__What to produce__.
Beginning with the first line of the data below, extract each line up to and including the one containing "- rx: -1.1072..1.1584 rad". Copy them exactly and add nothing.
────────────────────────────────────────
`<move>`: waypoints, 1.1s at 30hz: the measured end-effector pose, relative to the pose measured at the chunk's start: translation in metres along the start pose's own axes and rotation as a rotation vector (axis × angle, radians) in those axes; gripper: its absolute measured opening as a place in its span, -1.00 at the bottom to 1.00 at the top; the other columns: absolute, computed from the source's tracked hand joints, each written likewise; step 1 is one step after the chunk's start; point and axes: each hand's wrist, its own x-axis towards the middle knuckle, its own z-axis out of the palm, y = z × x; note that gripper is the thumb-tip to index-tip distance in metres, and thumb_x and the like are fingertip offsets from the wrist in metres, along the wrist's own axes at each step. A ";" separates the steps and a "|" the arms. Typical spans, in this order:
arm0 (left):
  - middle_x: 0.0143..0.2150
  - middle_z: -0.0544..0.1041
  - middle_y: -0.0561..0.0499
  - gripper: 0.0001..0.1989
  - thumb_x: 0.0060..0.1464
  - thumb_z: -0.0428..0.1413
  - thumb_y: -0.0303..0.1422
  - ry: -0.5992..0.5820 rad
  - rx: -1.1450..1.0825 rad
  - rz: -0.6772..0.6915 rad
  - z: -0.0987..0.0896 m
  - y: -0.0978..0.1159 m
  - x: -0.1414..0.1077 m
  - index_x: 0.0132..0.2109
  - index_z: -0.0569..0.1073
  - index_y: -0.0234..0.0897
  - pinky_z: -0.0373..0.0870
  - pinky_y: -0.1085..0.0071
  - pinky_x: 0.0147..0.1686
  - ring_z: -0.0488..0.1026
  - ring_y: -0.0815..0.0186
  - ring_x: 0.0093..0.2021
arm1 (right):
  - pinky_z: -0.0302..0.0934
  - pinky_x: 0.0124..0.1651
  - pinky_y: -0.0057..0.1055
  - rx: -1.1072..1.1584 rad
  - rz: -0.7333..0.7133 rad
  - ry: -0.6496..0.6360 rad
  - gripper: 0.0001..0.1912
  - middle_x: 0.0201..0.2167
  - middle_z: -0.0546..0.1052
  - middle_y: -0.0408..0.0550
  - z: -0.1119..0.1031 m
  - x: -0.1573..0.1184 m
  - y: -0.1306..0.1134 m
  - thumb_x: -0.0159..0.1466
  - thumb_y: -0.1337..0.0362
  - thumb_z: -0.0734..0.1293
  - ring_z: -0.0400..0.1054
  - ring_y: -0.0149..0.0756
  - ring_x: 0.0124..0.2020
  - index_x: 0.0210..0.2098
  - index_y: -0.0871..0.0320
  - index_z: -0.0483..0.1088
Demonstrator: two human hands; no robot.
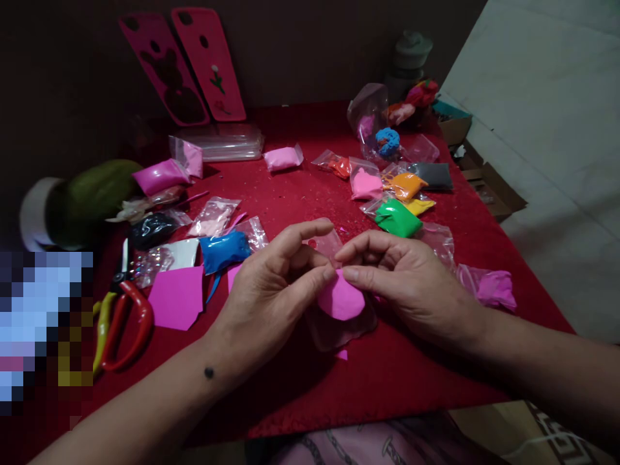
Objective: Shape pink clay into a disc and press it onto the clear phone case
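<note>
My left hand [281,284] and my right hand [411,278] meet at the middle of the table. Both pinch the top edge of a rounded pink paper piece [341,300] between thumbs and fingers. Beneath that piece lies a clear phone case [324,332], partly covered by the paper and my hands. A larger pink sheet [177,300] with cut edges rests to the left, beside scissors [128,323] with red and yellow handles. Just beyond my left hand is a bag of blue clay [225,250]; a bag of green clay [398,218] sits beyond my right.
Two decorated pink phone cases [208,64] lean on the back wall. Small bags of coloured clay, such as orange [405,185] and black [152,227], lie around the red cloth [271,381]. A dark green jar [94,197] is at left; cardboard boxes [494,184] stand beyond the right edge.
</note>
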 end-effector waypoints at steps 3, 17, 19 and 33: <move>-0.36 0.52 0.06 -0.65 0.18 0.14 -0.28 0.028 0.075 -0.016 -0.003 0.001 0.002 0.09 0.39 -0.25 0.30 0.53 -0.44 0.40 0.42 -0.39 | 0.17 -0.41 -0.57 -0.017 -0.024 0.035 -0.91 -0.42 0.47 -0.18 -0.002 0.002 0.000 0.19 0.38 0.39 0.31 -0.51 -0.44 -0.29 0.20 0.44; -0.40 0.51 0.08 -0.67 0.13 0.17 -0.38 0.004 -0.040 -0.054 -0.004 0.003 0.004 0.04 0.36 -0.31 0.32 0.55 -0.47 0.41 0.45 -0.45 | 0.27 -0.38 -0.63 0.021 0.033 0.043 -0.79 -0.39 0.47 -0.19 -0.002 0.002 0.000 0.08 0.43 0.45 0.36 -0.54 -0.42 -0.28 0.18 0.43; -0.39 0.51 0.10 -0.63 0.10 0.19 -0.41 -0.017 -0.090 -0.073 -0.004 0.002 0.005 0.05 0.34 -0.32 0.33 0.55 -0.46 0.41 0.45 -0.44 | 0.28 -0.36 -0.63 0.042 0.032 0.027 -0.79 -0.39 0.48 -0.19 -0.003 0.003 -0.001 0.08 0.41 0.47 0.37 -0.54 -0.41 -0.28 0.18 0.43; -0.34 0.48 0.10 -0.71 0.15 0.09 -0.47 0.023 0.131 0.117 -0.006 0.002 -0.001 0.03 0.35 -0.28 0.33 0.50 -0.36 0.40 0.43 -0.36 | 0.32 -0.31 -0.62 0.036 0.010 0.042 -0.78 -0.38 0.53 -0.16 -0.004 0.000 -0.001 0.10 0.30 0.50 0.41 -0.50 -0.38 -0.27 0.16 0.47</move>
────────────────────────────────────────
__Answer box__.
`<move>`: waypoints, 1.1s at 30hz: the measured end-effector pose, relative to the pose measured at the chunk's start: translation in metres along the start pose's own axes and rotation as a rotation vector (axis × angle, radians) in those axes; gripper: its absolute measured opening as a place in its span, -1.00 at the bottom to 1.00 at the top; the other columns: absolute, computed from the source's tracked hand joints, each written likewise; step 1 is one step after the chunk's start; point and axes: each hand's wrist, its own x-axis towards the middle knuckle, its own z-axis out of the palm, y = z × x; note that gripper is the thumb-tip to index-tip distance in metres, and thumb_x and the like are fingertip offsets from the wrist in metres, along the wrist's own axes at each step. A ";" separates the steps and a "|" the arms. Typical spans, in this order:
arm0 (left):
  - middle_x: 0.0143..0.2150
  - middle_z: -0.0544..0.1041
  - middle_y: -0.0561..0.0499
  - gripper: 0.0001..0.1989
  - thumb_x: 0.0060..0.1464
  - thumb_z: -0.0428..0.1413
  - thumb_y: -0.0303..0.1422
  - ry: -0.5992..0.5820 rad
  - rx: -1.1450..1.0825 rad
  - rz: -0.6772..0.6915 rad
  - z: -0.0987..0.0896 m
  - y: -0.0978..0.1159 m
  - x: -0.1414..0.1077 m
  - index_x: 0.0132..0.2109
  - index_z: -0.0569..0.1073
  - index_y: -0.0234..0.0897
  - pinky_z: -0.0373..0.0870
  - pinky_y: -0.1085..0.0071
  - pinky_x: 0.0147..0.1686
  - ring_z: -0.0488..0.1026
  - ring_y: -0.0815..0.0186
  - ring_x: 0.0093..0.2021
arm1 (right):
  - pinky_z: -0.0302..0.0934
  - pinky_x: 0.0124..0.1651
  - pinky_y: -0.0057..0.1055
  - rx: -1.1072..1.1584 rad

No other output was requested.